THE PROBLEM: Make an exact copy of the entries below and leave any picture out of it.

[[ LISTED RECORDS, beginning ]]

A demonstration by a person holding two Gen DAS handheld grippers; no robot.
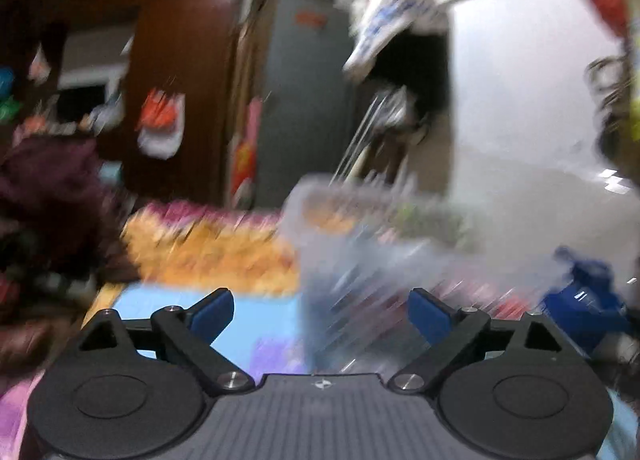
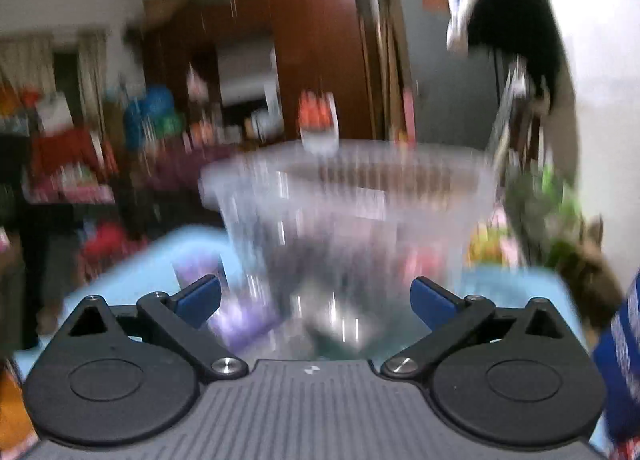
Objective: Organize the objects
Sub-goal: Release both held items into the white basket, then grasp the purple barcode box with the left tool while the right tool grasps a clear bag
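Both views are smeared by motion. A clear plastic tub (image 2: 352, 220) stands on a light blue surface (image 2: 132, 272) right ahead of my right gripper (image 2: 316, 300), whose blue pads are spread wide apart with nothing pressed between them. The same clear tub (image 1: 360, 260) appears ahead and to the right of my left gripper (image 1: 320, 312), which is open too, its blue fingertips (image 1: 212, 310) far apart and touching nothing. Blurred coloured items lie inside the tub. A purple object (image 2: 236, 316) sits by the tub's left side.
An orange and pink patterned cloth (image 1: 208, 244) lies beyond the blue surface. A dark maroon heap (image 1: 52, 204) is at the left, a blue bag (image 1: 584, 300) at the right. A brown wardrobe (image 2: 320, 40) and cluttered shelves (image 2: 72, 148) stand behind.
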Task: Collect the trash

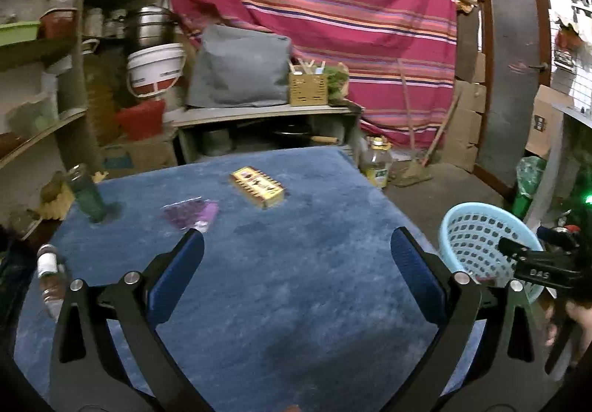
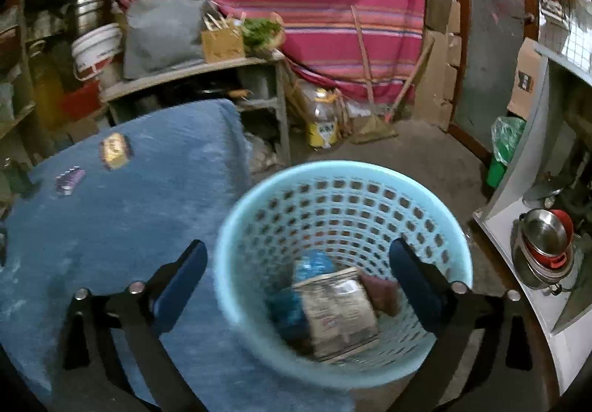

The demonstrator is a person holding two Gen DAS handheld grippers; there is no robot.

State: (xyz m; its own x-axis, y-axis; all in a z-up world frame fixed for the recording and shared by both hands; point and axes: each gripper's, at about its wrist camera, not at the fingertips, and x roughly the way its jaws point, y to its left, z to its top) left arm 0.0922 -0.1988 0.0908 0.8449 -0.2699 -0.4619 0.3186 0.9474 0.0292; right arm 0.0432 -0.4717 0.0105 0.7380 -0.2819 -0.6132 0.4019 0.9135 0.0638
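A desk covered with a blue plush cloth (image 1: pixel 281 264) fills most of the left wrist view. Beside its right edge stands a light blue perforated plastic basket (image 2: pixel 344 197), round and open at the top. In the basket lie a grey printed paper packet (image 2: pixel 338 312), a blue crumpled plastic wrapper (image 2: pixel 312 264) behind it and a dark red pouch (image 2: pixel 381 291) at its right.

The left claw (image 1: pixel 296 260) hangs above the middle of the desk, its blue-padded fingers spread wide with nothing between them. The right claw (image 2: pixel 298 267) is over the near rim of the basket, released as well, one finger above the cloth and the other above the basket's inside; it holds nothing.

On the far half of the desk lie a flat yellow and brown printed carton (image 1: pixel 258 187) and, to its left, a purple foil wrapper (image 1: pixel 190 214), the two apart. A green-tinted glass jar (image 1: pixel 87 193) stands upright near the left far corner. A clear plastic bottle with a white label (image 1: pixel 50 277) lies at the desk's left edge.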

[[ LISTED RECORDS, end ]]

RESPONSE BOX:
A demonstration by a person holding two Gen DAS handheld grippers; no robot.
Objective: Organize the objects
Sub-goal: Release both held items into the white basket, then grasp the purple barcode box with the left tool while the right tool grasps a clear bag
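Both views are smeared by motion. A clear plastic tub (image 2: 352, 220) stands on a light blue surface (image 2: 132, 272) right ahead of my right gripper (image 2: 316, 300), whose blue pads are spread wide apart with nothing pressed between them. The same clear tub (image 1: 360, 260) appears ahead and to the right of my left gripper (image 1: 320, 312), which is open too, its blue fingertips (image 1: 212, 310) far apart and touching nothing. Blurred coloured items lie inside the tub. A purple object (image 2: 236, 316) sits by the tub's left side.
An orange and pink patterned cloth (image 1: 208, 244) lies beyond the blue surface. A dark maroon heap (image 1: 52, 204) is at the left, a blue bag (image 1: 584, 300) at the right. A brown wardrobe (image 2: 320, 40) and cluttered shelves (image 2: 72, 148) stand behind.
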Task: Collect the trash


The demonstrator is a person holding two Gen DAS handheld grippers; there is no robot.

State: (xyz m; its own x-axis, y-axis; all in a z-up world frame fixed for the recording and shared by both hands; point and axes: each gripper's, at about its wrist camera, not at the fingertips, and x roughly the way its jaws point, y to its left, z to its top) left arm 0.0922 -0.1988 0.0908 0.8449 -0.2699 -0.4619 0.3186 0.9474 0.0292; right arm 0.0432 -0.4717 0.0105 0.7380 -0.2819 -0.6132 0.4019 0.9135 0.0638
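A desk covered with a blue plush cloth (image 1: pixel 281 264) fills most of the left wrist view. Beside its right edge stands a light blue perforated plastic basket (image 2: pixel 344 197), round and open at the top. In the basket lie a grey printed paper packet (image 2: pixel 338 312), a blue crumpled plastic wrapper (image 2: pixel 312 264) behind it and a dark red pouch (image 2: pixel 381 291) at its right.

The left claw (image 1: pixel 296 260) hangs above the middle of the desk, its blue-padded fingers spread wide with nothing between them. The right claw (image 2: pixel 298 267) is over the near rim of the basket, released as well, one finger above the cloth and the other above the basket's inside; it holds nothing.

On the far half of the desk lie a flat yellow and brown printed carton (image 1: pixel 258 187) and, to its left, a purple foil wrapper (image 1: pixel 190 214), the two apart. A green-tinted glass jar (image 1: pixel 87 193) stands upright near the left far corner. A clear plastic bottle with a white label (image 1: pixel 50 277) lies at the desk's left edge.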

What is written here forms the complete answer.